Given information

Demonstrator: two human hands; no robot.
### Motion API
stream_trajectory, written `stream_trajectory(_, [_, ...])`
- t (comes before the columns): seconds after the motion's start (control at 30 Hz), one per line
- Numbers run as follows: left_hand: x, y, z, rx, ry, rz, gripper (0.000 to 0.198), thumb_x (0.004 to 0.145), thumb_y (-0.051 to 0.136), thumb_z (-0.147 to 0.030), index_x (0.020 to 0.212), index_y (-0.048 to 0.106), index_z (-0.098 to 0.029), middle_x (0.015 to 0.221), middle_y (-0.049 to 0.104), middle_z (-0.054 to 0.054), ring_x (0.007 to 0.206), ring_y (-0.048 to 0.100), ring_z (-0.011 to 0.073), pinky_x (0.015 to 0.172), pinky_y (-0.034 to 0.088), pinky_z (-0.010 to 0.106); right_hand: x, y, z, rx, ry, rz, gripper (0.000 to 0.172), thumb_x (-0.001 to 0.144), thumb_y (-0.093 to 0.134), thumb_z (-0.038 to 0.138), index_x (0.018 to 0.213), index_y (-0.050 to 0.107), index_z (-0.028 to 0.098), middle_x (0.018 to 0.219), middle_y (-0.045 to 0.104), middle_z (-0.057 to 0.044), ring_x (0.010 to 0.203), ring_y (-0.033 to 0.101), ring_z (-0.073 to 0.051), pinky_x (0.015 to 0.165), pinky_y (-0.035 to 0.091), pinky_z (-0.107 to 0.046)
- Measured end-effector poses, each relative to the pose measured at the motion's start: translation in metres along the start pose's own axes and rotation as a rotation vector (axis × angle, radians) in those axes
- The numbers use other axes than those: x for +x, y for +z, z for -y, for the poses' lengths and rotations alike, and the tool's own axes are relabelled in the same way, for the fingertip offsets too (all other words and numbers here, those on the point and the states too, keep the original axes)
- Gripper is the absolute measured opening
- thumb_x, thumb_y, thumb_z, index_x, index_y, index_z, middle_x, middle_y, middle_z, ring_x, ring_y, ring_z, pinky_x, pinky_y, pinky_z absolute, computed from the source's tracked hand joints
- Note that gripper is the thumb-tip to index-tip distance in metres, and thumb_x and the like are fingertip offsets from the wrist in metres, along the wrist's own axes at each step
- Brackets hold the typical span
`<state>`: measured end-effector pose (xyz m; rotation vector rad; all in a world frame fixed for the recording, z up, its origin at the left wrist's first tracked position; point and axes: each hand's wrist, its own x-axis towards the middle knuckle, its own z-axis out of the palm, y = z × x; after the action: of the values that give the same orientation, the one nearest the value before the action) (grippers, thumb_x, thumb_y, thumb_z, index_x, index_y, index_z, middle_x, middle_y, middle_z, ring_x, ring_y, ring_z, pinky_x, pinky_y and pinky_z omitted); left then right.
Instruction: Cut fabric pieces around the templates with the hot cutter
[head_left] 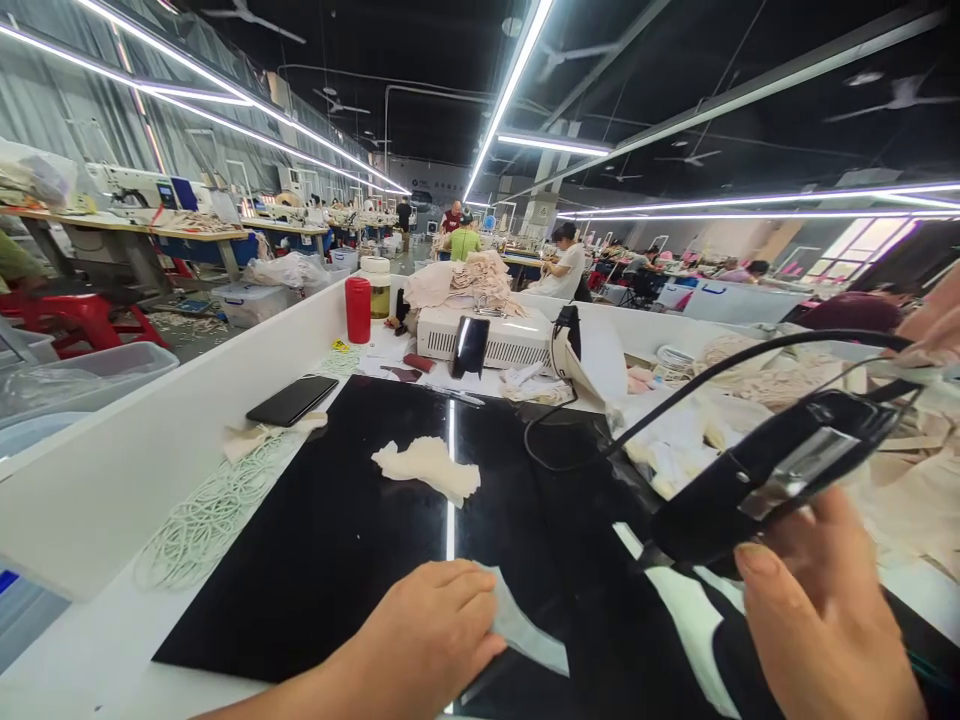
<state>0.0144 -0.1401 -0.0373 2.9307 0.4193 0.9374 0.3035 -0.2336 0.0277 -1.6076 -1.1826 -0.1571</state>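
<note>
My left hand (435,625) is closed over one end of a pale blue fabric piece (531,632) on the black mat (337,560). Its curved tail sticks out to the right. At the right, my right hand (832,610) is at a black corded hand tool (772,480) with a shiny metal plate, thumb at its lower edge and fingers partly hidden behind it. The tool is tilted, its narrow end low and left. Just under it lie pale cut fabric strips (694,625). A crumpled cream cloth piece (429,467) sits mid-mat.
A phone (292,400) and pale green cord (217,515) lie left of the mat. Behind stand a red container (358,310), a jar (376,290) and a white vented machine (487,335). Fabric piles (757,370) fill the right. A blurred skin-toned shape (934,315) is at the upper right.
</note>
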Motion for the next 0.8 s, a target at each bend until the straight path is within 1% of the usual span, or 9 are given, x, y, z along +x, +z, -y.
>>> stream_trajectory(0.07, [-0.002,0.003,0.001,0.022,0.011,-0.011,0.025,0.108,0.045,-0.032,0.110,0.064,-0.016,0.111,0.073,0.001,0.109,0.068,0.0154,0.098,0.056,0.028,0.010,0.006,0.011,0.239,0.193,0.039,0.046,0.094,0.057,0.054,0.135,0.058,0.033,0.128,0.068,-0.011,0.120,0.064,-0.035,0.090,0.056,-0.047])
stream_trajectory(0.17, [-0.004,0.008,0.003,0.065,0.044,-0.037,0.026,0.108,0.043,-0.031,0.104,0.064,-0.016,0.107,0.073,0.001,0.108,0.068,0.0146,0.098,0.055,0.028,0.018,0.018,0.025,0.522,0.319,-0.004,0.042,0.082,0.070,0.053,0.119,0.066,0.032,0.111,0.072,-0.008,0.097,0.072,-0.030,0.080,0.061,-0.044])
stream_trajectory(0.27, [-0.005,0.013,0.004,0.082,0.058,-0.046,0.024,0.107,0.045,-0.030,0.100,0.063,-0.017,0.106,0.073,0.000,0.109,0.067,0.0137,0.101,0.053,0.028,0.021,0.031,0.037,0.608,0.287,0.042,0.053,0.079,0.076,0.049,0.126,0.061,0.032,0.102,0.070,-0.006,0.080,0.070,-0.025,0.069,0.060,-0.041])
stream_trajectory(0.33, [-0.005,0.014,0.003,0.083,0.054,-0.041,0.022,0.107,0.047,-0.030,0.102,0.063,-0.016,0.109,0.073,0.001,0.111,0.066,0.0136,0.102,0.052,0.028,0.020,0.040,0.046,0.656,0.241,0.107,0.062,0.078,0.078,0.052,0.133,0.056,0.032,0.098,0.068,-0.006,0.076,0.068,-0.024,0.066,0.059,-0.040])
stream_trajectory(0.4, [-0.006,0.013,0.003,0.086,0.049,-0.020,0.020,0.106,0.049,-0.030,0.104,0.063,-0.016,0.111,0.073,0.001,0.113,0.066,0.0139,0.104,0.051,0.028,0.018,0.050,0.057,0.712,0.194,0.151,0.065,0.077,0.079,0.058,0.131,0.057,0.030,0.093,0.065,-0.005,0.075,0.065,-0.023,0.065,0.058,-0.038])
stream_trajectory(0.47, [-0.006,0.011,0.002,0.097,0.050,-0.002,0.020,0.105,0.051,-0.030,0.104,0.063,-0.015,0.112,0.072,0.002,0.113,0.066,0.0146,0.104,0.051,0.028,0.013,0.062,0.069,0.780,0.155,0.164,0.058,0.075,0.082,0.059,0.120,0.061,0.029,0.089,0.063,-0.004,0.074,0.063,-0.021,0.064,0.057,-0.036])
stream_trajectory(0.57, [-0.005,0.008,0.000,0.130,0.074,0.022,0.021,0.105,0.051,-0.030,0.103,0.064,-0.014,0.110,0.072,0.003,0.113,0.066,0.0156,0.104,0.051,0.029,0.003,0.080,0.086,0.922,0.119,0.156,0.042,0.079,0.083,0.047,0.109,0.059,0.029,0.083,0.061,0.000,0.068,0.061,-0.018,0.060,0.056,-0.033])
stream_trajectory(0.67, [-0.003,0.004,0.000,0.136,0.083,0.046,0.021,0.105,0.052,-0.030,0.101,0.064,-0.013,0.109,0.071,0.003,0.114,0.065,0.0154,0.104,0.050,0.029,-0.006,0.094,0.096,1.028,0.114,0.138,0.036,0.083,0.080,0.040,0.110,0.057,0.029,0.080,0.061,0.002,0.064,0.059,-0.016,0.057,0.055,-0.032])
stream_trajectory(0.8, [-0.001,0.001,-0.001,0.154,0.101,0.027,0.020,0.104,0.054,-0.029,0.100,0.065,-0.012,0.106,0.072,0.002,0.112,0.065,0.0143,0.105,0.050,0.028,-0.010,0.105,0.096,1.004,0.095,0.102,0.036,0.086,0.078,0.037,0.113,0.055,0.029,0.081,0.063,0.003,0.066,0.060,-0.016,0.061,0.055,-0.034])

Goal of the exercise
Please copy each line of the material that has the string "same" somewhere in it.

Problem solution
- The numbers use other axes than those: x for +x, y for +z, z for -y, for the poses' lengths and rotations alike, and the tool's own axes are relabelled in the same way, for the fingertip offsets too (all other words and numbers here, those on the point and the states too, keep the original axes)
`<state>`: measured end-effector pose (xyz m; rotation vector rad; all in a world frame fixed for the recording, z up, its origin at the left wrist's first tracked position; point and axes: each hand's wrist, its own x-axis towards the middle knuckle, its own z-axis out of the palm, y = z × x; after the action: of the values that give the same orientation, the one nearest the value before the action) (grippers, thumb_x, thumb_y, thumb_z, index_x, index_y, index_z, middle_x, middle_y, middle_z, ring_x, ring_y, ring_z, pinky_x, pinky_y and pinky_z omitted); left then right.

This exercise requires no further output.